The floating island was first spotted by a New Zealand air force plane about 600 miles northeast of the island nation. The Navy ship arrived at the phenomenon several days later.

“As far ahead as I could observe was a raft of pumice moving up and down with the swell,” said Lt. Tim Oscar to BBC News.

“The rock looked to be sitting two feet above the surface of the waves, and lit up a brilliant white color in the spotlight. It looked exactly like the edge of an ice shelf,” he added. “I knew the pumice was lightweight and posed no danger to the ship. Nonetheless it was quite daunting to be moving toward it at 14 knots. It took about 3 to 4 minutes to travel through the raft of pumice and as predicted there was no damage.”

“As we moved through the raft of pumice we used the spotlights to try and find the edge – but it extended as far as we could see.”

New Zealand officials reported the rock float to be 250 nautical miles long by 30 nautical miles wide. Nautical miles are slightly larger than regular miles, measuring about 6,076 feet. Satellite photos show streaks of white in the South Pacific that could easily be mistaken for foam on the water´s surface or clouds over the ocean.

Scientists suspect a volcano called Monowai as the source of the ℠raft´ of floating rocks that could be seen from space. To form pumice, a frothy mix of liquid hot magma and cooler sea water produces a rock filled with holes caused by the trapping of gases found within the lava. Officials said the recently discovered phenomenon is probably not related to the eruption at New Zealand's Mount Tongariro last week, which sent ash 20,000 feet into the air.
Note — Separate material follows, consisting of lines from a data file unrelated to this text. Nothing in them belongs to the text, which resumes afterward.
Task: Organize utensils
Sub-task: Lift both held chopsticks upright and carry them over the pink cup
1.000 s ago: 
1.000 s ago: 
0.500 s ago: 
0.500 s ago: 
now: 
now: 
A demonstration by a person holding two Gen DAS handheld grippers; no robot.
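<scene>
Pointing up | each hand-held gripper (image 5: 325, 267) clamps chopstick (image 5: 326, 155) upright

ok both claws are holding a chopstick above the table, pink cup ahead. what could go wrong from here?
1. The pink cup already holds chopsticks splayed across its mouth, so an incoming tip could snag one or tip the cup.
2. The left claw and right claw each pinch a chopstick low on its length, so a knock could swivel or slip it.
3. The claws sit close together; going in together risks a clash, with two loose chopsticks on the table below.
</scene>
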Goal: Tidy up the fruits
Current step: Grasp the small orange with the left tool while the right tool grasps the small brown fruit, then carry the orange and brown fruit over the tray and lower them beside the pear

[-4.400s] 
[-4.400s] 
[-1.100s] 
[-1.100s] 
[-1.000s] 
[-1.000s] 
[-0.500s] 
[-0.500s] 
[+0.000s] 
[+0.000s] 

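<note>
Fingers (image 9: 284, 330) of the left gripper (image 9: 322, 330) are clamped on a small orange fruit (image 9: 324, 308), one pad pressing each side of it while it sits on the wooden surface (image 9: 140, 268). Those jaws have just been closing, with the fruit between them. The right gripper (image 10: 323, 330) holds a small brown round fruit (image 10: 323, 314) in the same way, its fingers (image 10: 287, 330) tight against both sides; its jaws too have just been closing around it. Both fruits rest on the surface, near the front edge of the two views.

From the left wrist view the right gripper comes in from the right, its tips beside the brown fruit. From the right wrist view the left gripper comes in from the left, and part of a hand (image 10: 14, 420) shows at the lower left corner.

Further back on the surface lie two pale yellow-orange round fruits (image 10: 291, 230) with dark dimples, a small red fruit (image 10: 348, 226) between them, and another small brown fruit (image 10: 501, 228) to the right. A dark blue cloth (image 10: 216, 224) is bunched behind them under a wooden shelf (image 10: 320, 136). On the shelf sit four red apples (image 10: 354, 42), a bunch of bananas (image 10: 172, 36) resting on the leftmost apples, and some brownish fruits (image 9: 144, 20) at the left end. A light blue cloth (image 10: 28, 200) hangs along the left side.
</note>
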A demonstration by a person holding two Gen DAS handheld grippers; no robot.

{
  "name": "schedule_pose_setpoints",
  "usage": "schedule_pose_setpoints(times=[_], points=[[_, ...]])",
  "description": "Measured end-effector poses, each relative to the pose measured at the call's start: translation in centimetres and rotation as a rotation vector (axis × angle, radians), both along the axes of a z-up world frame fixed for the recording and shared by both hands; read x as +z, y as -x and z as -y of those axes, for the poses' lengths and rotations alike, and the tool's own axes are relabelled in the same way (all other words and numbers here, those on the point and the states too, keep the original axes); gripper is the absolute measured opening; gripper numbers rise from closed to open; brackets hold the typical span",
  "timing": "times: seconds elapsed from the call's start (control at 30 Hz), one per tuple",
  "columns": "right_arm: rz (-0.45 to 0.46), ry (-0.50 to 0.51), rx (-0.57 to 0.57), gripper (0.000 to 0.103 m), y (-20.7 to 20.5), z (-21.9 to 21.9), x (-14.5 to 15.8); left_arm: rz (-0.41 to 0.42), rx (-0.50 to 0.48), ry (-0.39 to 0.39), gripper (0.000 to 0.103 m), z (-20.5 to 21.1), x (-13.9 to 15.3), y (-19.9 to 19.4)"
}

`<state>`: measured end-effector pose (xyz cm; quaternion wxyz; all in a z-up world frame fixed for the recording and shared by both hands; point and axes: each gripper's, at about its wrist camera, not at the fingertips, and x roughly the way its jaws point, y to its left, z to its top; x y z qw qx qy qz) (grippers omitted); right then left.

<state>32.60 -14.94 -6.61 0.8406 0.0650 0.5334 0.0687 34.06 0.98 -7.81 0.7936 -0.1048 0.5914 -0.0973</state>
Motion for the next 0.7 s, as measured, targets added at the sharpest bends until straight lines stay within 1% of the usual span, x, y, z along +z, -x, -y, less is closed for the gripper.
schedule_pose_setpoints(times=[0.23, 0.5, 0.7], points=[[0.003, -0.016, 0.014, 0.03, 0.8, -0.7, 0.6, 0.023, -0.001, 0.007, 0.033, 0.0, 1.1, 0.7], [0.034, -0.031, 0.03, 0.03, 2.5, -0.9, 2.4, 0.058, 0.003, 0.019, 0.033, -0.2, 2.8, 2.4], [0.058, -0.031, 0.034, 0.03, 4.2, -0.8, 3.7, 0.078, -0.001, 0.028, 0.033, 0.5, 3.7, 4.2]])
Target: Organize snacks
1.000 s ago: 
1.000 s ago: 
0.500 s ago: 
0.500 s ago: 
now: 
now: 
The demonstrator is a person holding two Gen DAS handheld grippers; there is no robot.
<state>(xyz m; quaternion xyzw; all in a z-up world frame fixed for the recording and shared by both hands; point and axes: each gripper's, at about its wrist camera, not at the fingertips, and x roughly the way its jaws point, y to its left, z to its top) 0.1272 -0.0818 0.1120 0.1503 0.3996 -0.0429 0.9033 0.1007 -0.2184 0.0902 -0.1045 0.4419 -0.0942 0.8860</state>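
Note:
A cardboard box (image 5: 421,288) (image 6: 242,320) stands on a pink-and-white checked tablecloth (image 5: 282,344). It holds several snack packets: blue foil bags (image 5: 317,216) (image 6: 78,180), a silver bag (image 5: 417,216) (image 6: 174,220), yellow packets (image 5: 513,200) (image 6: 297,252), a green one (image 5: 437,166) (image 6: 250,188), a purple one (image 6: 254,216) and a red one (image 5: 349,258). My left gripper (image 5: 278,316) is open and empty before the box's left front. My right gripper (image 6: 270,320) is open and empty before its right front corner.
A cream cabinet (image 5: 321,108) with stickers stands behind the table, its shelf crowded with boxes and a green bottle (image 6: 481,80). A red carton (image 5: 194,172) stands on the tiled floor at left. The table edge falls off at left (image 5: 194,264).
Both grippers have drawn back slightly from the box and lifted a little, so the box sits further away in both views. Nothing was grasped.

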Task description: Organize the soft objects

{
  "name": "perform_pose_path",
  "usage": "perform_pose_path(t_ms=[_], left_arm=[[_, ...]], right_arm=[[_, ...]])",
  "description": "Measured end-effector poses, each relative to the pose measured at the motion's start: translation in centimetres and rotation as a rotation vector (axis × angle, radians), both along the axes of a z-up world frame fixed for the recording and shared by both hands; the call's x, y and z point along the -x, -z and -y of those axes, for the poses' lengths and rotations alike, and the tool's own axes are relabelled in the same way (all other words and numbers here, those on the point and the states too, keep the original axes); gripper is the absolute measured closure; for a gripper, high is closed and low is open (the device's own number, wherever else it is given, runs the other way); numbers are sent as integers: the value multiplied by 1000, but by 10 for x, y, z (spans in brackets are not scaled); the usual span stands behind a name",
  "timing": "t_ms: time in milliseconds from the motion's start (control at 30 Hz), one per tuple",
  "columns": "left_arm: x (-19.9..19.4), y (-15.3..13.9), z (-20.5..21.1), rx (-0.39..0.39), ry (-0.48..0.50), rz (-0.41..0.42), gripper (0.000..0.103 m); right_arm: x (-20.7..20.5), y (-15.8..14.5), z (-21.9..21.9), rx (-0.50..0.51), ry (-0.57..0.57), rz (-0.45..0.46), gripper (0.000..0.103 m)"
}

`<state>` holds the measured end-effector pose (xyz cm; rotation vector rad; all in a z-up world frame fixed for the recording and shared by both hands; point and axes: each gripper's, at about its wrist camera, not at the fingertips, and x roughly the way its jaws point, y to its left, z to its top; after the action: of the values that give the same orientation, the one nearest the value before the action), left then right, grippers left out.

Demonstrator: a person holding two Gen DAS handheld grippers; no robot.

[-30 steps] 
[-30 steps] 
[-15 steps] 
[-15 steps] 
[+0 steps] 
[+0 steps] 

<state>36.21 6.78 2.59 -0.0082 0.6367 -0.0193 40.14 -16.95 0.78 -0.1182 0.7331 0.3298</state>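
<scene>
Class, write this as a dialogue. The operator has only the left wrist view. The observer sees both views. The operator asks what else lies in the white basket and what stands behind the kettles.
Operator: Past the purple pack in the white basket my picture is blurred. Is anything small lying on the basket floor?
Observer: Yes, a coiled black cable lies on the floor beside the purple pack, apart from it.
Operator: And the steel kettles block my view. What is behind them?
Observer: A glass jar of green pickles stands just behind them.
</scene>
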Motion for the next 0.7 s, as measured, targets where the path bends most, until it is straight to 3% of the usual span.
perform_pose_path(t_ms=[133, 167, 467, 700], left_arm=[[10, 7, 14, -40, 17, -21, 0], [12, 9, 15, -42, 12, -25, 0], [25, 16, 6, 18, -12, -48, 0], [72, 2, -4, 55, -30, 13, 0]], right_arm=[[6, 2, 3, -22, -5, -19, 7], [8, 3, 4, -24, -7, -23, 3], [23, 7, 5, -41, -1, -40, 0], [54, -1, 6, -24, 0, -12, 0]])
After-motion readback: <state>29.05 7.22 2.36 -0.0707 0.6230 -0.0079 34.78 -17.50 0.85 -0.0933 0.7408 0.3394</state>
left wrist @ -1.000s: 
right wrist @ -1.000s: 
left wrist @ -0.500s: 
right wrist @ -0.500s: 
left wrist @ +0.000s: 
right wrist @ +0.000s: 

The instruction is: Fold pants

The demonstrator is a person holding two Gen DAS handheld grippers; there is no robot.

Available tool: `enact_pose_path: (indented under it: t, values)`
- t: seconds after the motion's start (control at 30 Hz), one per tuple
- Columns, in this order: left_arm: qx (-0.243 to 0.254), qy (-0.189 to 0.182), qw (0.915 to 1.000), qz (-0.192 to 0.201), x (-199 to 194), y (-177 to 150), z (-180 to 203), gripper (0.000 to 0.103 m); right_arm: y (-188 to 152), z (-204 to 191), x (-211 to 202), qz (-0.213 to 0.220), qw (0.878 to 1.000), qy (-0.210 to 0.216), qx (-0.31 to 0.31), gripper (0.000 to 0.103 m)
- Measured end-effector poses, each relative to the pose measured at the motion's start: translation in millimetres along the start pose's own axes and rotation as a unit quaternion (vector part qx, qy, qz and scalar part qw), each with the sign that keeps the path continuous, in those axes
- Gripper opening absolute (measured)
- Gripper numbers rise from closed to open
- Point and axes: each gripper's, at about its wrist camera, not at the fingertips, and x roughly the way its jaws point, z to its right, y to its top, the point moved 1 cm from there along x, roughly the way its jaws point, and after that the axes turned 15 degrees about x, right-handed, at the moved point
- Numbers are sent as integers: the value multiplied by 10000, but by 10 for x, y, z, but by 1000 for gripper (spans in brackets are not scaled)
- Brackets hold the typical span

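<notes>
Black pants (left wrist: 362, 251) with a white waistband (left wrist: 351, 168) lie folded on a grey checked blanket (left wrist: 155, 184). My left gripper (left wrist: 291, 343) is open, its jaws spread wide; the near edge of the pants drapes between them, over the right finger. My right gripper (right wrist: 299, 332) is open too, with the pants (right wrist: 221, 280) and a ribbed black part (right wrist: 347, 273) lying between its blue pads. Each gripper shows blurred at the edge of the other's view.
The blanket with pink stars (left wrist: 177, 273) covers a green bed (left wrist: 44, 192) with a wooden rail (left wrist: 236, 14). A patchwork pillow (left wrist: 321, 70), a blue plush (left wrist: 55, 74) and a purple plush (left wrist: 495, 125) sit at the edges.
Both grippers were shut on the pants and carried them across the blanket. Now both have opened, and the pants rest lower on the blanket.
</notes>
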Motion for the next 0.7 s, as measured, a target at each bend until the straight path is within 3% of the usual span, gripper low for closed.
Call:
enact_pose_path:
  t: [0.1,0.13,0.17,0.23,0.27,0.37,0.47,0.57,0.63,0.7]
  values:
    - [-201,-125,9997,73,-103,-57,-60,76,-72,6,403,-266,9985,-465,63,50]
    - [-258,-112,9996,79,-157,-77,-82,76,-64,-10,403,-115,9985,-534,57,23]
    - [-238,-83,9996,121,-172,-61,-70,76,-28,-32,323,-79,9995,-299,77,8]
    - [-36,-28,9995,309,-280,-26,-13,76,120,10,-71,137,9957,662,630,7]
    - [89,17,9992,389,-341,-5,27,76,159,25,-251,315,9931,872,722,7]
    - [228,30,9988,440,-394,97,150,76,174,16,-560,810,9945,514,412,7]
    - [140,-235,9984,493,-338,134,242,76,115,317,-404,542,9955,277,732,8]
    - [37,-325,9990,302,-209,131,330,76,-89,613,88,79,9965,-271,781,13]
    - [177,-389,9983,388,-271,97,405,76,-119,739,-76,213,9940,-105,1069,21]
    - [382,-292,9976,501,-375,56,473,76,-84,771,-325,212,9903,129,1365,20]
The naval ship called in a group of researchers from GNS Science that was traveling nearby on another military ship. The New Zealand research group collected samples of the rock, which will be analyzed to determine the source of the rocks, according to the Navy´s Facebook page.

Besides being a beauty aid, recent studies have suggested that the earliest microbes found a home within the pores of pumice floating across the primordial seas. The floats may have also transported animals and plants across long stretches of ocean or down rivers.

People have been using the porous rock since ancient times. Roman engineers used the stone as a cement additive to build parts of Pantheon and their famous aqueducts. Today, pumice has slightly less epic uses in pencil erasers, polishes, and stone-wash jean production.